If DeepStream SDK is installed natively on your system (see Installation), you can run the generated application on the host. Generated applications may have additional Python dependencies beyond DeepStream itself. The AI agent typically generates a README.md with setup and run instructions — always consult it first. A general workflow:

cd <generated_app_directory>/

# Create and activate a virtual environment (recommended)
python3 -m venv venv
source venv/bin/activate

# Install dependencies listed by the agent
pip install -r requirements.txt   # if generated

# Run the application
python3 <app_script>.py [arguments]

Option B — Docker Container

If you do not have a native DeepStream installation, or prefer an isolated environment, use a DeepStream Docker container.
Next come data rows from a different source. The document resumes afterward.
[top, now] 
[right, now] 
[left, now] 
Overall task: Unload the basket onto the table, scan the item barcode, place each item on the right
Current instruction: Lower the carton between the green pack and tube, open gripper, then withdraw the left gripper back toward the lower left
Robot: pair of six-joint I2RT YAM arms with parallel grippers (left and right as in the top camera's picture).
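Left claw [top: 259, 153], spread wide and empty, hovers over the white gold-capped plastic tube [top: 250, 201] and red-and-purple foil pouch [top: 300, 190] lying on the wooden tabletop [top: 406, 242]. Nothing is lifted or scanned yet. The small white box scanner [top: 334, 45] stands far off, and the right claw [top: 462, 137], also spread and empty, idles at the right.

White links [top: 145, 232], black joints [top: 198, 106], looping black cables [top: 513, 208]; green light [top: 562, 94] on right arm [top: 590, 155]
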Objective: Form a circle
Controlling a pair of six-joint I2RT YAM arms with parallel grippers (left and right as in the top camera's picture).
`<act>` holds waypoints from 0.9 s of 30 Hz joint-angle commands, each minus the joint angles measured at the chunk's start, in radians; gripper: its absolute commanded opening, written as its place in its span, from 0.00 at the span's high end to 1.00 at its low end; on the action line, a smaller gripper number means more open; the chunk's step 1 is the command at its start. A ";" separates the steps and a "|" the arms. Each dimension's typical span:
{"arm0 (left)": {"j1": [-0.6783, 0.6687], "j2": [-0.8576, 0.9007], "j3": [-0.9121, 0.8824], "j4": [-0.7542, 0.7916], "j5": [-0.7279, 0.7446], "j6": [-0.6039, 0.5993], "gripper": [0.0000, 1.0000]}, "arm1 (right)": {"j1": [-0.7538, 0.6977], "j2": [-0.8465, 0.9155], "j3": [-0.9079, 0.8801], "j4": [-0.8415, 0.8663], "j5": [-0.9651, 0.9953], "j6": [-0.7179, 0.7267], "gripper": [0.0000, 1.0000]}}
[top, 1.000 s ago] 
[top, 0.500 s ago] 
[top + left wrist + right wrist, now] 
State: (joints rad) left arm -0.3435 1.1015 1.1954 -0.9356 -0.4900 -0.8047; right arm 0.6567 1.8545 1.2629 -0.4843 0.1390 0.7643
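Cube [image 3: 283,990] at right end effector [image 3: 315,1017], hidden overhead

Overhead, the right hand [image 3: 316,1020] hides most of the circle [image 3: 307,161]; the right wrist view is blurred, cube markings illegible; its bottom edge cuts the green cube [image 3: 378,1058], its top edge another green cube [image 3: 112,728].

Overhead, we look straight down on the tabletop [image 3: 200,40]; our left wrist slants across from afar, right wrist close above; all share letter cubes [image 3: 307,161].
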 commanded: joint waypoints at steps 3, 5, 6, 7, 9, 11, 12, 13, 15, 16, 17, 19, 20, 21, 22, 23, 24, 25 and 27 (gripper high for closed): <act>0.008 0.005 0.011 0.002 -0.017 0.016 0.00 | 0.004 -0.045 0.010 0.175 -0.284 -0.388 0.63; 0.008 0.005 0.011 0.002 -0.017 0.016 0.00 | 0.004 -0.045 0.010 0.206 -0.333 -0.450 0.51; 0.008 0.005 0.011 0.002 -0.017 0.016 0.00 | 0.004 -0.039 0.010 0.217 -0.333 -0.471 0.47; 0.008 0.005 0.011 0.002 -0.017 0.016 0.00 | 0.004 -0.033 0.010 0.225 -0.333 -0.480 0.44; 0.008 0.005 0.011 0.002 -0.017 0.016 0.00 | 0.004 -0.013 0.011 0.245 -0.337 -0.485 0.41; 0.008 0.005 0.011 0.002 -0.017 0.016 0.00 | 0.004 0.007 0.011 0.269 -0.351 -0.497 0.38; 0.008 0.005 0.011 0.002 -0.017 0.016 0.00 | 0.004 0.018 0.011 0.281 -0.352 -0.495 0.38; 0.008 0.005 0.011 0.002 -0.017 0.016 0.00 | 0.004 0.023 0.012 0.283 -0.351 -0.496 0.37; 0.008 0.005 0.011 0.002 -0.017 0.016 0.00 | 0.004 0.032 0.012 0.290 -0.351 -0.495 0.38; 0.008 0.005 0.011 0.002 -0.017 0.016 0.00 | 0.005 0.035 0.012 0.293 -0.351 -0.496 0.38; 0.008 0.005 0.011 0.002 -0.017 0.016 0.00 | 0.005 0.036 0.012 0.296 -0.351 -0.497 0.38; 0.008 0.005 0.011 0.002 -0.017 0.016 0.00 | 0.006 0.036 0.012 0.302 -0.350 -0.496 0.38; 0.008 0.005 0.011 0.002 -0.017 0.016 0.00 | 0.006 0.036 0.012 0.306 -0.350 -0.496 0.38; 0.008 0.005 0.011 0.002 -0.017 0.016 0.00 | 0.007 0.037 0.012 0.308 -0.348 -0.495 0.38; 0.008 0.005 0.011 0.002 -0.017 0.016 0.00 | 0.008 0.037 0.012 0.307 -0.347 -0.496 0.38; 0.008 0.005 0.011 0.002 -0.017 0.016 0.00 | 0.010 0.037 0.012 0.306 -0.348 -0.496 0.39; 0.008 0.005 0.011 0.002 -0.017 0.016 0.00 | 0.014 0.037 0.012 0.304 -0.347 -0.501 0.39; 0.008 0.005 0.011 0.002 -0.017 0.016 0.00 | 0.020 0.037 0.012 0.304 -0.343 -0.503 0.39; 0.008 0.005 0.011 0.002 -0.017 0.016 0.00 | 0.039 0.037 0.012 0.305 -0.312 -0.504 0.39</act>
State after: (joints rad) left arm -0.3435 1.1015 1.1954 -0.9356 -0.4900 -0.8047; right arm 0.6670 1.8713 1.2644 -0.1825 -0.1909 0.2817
You can also ask the AI agent to generate a Dockerfile for your application.

  1. Start the appropriate DeepStream container for your platform (see Docker Containers):

    # x86_64 dGPU
docker run -it --rm --runtime=nvidia --network=host --gpus all \
  -v $(pwd):/app -w /app \
  nvcr.io/nvidia/deepstream:9.0-triton-multiarch

# ARM SBSA (DGX Spark, GH200, GB200)
docker run -it --rm --runtime=nvidia --network=host --gpus all \
  -v $(pwd):/app -w /app \
  nvcr.io/nvidia/deepstream:9.0-triton-arm-sbsa

  2. Inside the container, install any additional Python dependencies and run the application:

    pip install -r requirements.txt   # if generated
python3 <app_script>.py [arguments]

Tip

Ask the AI agent: “Create a Dockerfile and run instructions for this application” — it can generate a ready-to-use container setup tailored to your project.